Nesse sentido essa interpretação das paisagens culturais regionais devem levar

em conta todas as relações histórico-geográficas e também os valores materiais e imateriais

que englobam as questões de pertencimento de um grupo a uma determinada região, onde

esse projeto foi pensado a partir de uma real necessidade local de explorar e desenvolver a

consciência coletiva sobre esse conceito.

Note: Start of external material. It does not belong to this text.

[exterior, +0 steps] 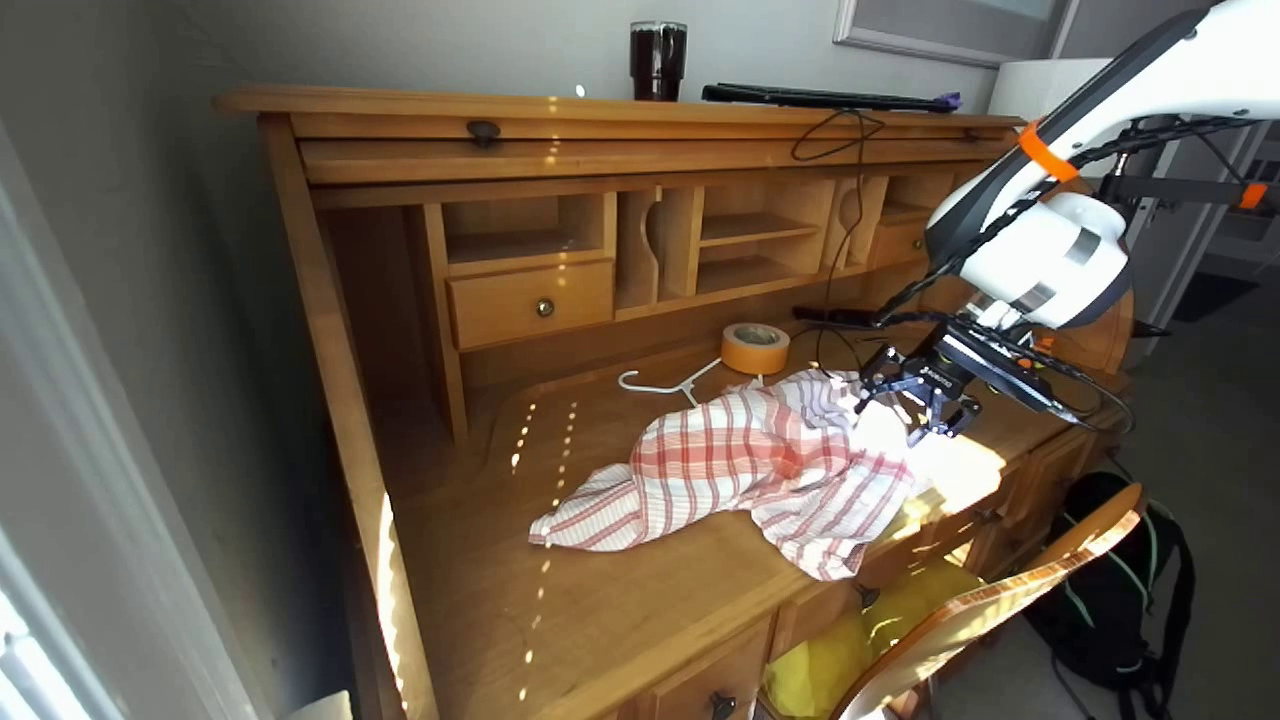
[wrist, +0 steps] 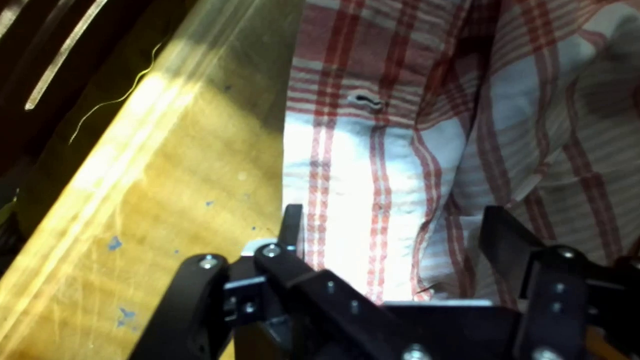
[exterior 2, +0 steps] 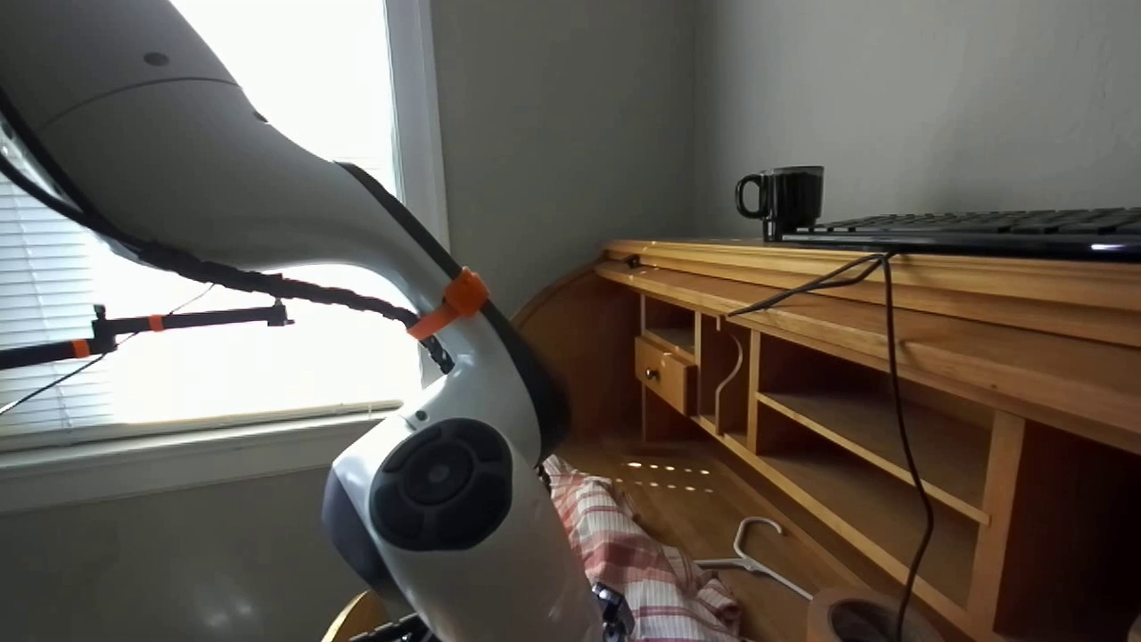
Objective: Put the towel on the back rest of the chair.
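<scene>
Red-and-white checked cotton, by the look of it, makes up the towel (exterior: 735,450), which lies rumpled on the roll-top desk (exterior: 470,610), a near flap reaching the front edge. In an exterior view its long axis runs from a tapered tail at near left to a bunched end at far right, by the orange tape roll (exterior: 755,357) and the white clothes hanger (exterior: 657,389). The flap points to the near side, towards the wooden chair back rest (exterior: 1000,600), which stands lower, at near right.

The gripper (wrist: 394,222) is at the towel's right end, its fingers (wrist: 291,226) spread wide and nothing clamped. In the wrist view one finger stands at the towel's border, on the left, and its partner over looser folds on the right, a sunlit strip between; whether either touches cloth I cannot tell.

The fabric should handle as light, thin and limp, hard to harm, though a shallow pinch could let loose layers pull free. The best hold is probably that flat strip by the border, gathered deep, so the long tail can trail and be laid across the back rest.
</scene>
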Action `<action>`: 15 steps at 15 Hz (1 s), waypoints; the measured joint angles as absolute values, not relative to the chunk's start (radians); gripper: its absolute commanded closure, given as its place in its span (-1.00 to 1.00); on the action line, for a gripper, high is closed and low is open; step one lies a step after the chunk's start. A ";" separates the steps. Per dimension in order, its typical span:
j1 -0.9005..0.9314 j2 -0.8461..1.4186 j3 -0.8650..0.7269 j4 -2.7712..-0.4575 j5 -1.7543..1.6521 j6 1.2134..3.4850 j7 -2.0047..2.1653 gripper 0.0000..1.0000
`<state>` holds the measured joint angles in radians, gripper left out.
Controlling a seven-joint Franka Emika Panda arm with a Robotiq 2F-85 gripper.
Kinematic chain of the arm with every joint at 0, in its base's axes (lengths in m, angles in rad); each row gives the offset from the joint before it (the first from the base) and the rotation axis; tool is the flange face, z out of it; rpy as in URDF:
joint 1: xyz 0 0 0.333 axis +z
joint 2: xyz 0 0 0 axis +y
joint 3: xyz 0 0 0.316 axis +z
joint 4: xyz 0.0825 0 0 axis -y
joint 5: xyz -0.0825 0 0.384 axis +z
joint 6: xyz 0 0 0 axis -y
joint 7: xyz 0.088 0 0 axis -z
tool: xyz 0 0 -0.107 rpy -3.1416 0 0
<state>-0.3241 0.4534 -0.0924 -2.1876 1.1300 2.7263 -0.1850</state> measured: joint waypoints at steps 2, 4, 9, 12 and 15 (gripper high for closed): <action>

As representações culturais das paisagens estão intimamente interligadas nas

transformações dos espaços humanizados e na edificação das identidades regionais, onde as

relações de pertencimento dentro de um espaço social tem uma ligação indissociável com a

questão de preservação, pois é preciso preservar para poder entender e compreender o

patrimônio. Nesse sentido, podemos dizer que a cidade é como um livro, nela tem um texto, é

para entendê-la é preciso saber ler e fazer as leituras corretas.

Portanto, é necessário compreender com criticidade essa idéia de memória

coletiva construídas em espaços sociais historicamente demarcados, sejam por

acontecimentos ou por fatos que os tornaram lugares de memória, é justamente nesse aspecto

que o devido projeto vem a exaltar o patrimônio local e regional da cidade de São Borja,

servindo como uma ponte para posteriores projetos acerca deste tema que é multidisciplinar e

que precisa ser trabalhado com mais ênfase nas escolas e na comunidade em geral.